Testato il background della candidata (studi, esperienze, eventuali referenze), iniziate a porre domande sul suo presente. Partire da una classica domanda del tipo “Perchè ha lasciato il suo precedente impiego?” vi aiuterà a comprendere il suo carattere e a conoscerla meglio.

Orari della babysitter

Le domande circa la sua disponibilità oraria sono essenziali per qualsiasi genitore.

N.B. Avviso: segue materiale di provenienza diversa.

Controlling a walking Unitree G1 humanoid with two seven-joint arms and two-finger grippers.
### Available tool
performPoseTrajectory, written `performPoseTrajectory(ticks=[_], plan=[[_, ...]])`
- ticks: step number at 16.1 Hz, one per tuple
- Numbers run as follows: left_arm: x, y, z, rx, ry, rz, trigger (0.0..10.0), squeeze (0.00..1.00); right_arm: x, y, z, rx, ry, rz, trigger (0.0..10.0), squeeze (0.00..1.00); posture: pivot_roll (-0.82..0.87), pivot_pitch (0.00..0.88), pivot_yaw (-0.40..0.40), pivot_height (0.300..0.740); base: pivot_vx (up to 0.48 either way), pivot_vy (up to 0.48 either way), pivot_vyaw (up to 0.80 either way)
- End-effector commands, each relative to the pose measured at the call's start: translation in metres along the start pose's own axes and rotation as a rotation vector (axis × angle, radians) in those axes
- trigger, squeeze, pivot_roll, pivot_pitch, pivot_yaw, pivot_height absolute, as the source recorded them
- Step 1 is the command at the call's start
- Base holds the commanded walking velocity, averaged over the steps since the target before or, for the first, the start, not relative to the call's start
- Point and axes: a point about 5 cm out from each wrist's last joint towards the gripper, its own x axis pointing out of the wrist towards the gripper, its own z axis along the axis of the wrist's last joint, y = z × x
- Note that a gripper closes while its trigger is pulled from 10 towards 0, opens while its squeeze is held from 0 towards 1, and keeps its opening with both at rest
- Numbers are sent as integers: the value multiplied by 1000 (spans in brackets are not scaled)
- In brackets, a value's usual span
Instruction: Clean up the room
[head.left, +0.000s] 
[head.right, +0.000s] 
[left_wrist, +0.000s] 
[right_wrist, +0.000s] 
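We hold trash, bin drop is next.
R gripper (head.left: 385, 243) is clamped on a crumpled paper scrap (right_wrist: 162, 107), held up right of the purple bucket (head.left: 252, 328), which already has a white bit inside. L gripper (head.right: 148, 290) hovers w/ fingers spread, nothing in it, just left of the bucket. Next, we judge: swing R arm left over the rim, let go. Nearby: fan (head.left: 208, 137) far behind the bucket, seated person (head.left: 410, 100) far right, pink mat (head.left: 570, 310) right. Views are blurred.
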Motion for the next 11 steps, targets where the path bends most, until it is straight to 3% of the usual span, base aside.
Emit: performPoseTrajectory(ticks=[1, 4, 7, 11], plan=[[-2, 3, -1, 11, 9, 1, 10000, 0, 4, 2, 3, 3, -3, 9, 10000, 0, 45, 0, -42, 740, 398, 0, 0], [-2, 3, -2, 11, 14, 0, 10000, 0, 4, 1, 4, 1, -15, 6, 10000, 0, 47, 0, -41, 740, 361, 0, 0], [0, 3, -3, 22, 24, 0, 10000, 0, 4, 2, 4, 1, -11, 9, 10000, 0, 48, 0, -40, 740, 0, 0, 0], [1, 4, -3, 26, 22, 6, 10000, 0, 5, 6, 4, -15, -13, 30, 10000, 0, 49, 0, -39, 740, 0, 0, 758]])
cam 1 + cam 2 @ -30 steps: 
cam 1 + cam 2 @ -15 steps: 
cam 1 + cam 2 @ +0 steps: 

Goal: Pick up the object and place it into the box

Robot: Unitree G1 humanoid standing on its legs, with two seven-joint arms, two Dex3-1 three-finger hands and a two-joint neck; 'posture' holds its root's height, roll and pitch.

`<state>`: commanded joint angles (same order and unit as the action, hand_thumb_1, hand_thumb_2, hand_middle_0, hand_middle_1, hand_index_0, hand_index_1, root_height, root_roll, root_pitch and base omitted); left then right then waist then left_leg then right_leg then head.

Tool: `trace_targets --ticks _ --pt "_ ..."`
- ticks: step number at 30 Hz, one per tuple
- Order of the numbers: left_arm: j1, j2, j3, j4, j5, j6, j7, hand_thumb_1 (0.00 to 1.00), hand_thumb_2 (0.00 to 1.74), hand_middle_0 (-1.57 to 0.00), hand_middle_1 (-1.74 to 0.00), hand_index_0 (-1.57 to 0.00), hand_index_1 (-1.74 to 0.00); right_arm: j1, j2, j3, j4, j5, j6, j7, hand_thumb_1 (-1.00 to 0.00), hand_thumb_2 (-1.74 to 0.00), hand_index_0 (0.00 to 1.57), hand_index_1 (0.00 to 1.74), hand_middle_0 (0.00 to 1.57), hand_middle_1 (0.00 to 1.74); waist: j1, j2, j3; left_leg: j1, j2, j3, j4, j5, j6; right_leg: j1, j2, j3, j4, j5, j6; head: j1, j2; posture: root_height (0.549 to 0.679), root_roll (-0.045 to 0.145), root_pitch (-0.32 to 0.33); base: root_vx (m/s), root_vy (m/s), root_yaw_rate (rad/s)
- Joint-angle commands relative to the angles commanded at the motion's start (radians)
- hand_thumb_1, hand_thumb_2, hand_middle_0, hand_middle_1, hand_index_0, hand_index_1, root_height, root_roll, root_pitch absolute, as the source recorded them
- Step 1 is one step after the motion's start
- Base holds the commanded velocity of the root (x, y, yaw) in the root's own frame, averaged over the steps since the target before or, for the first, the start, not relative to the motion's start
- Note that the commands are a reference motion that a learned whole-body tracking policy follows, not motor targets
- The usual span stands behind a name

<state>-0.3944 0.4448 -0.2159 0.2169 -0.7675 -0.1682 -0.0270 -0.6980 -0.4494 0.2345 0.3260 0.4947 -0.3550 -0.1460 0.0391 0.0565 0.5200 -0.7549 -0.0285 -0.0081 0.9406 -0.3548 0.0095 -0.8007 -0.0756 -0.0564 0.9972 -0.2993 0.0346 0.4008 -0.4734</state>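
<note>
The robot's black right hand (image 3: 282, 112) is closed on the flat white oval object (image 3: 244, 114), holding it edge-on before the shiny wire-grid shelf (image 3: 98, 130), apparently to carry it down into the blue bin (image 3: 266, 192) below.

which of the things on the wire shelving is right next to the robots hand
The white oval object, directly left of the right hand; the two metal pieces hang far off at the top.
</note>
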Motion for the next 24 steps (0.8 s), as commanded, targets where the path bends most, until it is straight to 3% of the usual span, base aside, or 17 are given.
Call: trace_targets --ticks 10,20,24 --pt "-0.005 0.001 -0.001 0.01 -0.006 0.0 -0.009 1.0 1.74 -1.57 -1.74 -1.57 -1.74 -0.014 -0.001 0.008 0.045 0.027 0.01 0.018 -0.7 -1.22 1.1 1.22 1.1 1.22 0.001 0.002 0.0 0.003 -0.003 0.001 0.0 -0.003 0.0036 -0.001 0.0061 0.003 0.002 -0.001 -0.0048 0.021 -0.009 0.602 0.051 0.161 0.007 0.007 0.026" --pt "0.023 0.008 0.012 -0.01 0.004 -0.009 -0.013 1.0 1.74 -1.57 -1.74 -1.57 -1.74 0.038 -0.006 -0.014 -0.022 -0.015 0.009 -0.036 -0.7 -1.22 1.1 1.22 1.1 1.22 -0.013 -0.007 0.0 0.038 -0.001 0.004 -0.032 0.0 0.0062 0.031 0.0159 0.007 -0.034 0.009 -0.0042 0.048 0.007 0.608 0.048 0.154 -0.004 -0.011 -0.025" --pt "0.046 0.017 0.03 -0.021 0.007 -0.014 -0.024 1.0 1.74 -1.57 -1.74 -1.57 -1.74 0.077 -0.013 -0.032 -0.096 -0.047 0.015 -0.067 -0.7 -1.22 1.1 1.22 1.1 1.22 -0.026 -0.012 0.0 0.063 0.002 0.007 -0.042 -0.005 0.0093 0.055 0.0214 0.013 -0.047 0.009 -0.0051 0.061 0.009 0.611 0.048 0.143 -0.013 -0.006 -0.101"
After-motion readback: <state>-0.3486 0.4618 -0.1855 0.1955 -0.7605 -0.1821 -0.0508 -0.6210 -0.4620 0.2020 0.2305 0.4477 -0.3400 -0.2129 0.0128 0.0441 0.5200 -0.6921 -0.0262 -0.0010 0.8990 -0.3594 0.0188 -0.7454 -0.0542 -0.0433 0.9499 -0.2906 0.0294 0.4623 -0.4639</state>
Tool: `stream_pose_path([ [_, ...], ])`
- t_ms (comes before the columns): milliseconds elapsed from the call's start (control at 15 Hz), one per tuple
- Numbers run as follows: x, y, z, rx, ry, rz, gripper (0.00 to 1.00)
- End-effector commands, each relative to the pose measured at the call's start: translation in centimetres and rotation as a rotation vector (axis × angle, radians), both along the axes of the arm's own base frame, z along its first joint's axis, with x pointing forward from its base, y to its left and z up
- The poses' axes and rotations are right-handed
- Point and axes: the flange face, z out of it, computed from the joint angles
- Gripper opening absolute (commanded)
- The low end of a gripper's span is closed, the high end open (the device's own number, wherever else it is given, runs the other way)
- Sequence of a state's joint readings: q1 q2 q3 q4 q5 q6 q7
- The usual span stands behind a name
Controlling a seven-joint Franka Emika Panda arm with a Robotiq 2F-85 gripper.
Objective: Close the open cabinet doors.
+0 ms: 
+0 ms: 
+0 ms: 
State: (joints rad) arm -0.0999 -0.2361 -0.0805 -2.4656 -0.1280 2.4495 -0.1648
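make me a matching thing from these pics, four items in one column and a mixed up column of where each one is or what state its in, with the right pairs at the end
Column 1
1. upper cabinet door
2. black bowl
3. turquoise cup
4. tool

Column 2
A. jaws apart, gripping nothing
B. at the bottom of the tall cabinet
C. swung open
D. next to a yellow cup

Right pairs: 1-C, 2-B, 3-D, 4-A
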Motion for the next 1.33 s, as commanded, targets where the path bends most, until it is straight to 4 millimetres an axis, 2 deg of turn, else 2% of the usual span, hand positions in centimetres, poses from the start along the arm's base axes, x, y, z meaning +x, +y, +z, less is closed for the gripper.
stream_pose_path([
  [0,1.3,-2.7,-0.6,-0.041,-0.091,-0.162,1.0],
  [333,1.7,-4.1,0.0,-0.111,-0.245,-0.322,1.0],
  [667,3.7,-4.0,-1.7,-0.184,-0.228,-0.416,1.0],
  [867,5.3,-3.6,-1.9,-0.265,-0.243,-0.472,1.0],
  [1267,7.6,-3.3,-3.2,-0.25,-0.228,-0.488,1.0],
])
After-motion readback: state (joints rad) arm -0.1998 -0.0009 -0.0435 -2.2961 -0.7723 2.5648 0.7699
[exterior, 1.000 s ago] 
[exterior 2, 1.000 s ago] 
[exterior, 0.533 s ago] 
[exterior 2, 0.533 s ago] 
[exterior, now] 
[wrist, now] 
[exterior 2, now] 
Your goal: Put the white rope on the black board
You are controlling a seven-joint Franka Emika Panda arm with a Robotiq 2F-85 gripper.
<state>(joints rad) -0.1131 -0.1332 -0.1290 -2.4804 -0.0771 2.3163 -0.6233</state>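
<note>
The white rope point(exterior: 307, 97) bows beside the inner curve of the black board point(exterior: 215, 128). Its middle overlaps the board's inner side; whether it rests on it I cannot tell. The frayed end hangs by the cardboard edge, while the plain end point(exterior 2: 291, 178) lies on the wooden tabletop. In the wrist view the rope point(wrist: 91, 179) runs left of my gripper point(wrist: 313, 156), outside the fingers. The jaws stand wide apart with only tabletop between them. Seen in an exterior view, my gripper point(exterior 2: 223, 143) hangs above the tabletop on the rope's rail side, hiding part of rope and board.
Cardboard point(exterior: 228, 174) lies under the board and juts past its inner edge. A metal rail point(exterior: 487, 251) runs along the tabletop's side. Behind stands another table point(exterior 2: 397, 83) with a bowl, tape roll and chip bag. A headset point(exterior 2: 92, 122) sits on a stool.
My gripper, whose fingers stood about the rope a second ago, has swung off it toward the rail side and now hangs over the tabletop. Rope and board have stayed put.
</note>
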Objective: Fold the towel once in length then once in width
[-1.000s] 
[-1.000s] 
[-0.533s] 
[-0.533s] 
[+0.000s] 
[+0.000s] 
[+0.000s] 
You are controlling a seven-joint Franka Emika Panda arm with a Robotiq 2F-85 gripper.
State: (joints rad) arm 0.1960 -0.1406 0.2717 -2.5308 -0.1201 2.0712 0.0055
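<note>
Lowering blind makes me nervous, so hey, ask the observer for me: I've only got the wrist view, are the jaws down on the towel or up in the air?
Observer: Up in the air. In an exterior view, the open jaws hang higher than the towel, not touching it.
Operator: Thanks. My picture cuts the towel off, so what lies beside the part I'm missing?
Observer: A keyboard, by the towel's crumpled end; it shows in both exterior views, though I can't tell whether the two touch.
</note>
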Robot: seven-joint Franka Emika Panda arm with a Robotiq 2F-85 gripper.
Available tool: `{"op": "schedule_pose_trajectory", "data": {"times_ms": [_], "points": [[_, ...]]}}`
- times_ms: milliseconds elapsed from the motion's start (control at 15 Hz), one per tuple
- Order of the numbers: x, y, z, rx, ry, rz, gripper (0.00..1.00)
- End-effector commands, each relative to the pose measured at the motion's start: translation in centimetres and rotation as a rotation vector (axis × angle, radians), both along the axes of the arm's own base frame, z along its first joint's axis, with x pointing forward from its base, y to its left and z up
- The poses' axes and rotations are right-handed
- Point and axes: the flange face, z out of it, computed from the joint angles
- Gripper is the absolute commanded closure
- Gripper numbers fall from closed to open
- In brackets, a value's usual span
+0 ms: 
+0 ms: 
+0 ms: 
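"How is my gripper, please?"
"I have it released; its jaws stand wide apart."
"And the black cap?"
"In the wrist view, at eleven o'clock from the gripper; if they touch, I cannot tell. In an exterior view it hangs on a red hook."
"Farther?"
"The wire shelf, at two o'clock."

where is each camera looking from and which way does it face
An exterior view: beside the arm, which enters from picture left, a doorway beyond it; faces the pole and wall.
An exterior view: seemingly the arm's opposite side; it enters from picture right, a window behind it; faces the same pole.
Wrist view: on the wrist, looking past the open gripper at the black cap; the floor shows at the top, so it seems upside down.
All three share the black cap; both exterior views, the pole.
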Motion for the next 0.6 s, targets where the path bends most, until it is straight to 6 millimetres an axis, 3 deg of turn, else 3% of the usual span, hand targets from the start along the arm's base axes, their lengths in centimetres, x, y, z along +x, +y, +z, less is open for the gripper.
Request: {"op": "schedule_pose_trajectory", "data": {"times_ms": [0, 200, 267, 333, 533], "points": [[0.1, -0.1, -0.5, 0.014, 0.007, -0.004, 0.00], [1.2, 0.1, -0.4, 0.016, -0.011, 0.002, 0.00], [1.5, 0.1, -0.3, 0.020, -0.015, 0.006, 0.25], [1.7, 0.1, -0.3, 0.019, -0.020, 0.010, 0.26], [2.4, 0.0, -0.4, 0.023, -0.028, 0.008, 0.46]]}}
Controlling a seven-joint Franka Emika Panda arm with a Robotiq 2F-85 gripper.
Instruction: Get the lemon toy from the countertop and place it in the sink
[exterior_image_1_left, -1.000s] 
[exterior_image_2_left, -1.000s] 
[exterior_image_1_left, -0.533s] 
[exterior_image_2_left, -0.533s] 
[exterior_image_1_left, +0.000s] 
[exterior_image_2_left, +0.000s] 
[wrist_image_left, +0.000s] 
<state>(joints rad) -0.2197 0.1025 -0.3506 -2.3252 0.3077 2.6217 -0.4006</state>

È inoltre opportuno chiedere quanto preavviso vuole per raggiungere casa vostra in caso di emergenza. Tutte questioni organizzative che vanno chiarite fin dall’inizio.

La parte relativa il bimbo si compone di diverse domande e scenari inventati. Potete chiedere, per esempio, cosa farebbe con vostro figlio, i giochi che conosce, se è in grado di cucinare seguendo vostre direttive e, cosa molto importante, quale sarebbe secondo lei il comportamento da tenere in caso di capricci. Inventate delle situazioni che si possono presentare con vostro figlio e chiedete alla candidata come le gestirebbe (punizioni, capricci, infortuni, malattia…): una baby sitter deve saper gestire lo stress e la pressione in qualsiasi momento.

Un’ultima domanda essenziale è: “Qual è stato il momento più difficile che hai affrontato in quanto baby sitter?”.

Lasciatela raccontare tutto nei dettagli, per testare la sua personalità, forza di volontà a gestione delle situazioni più complicate.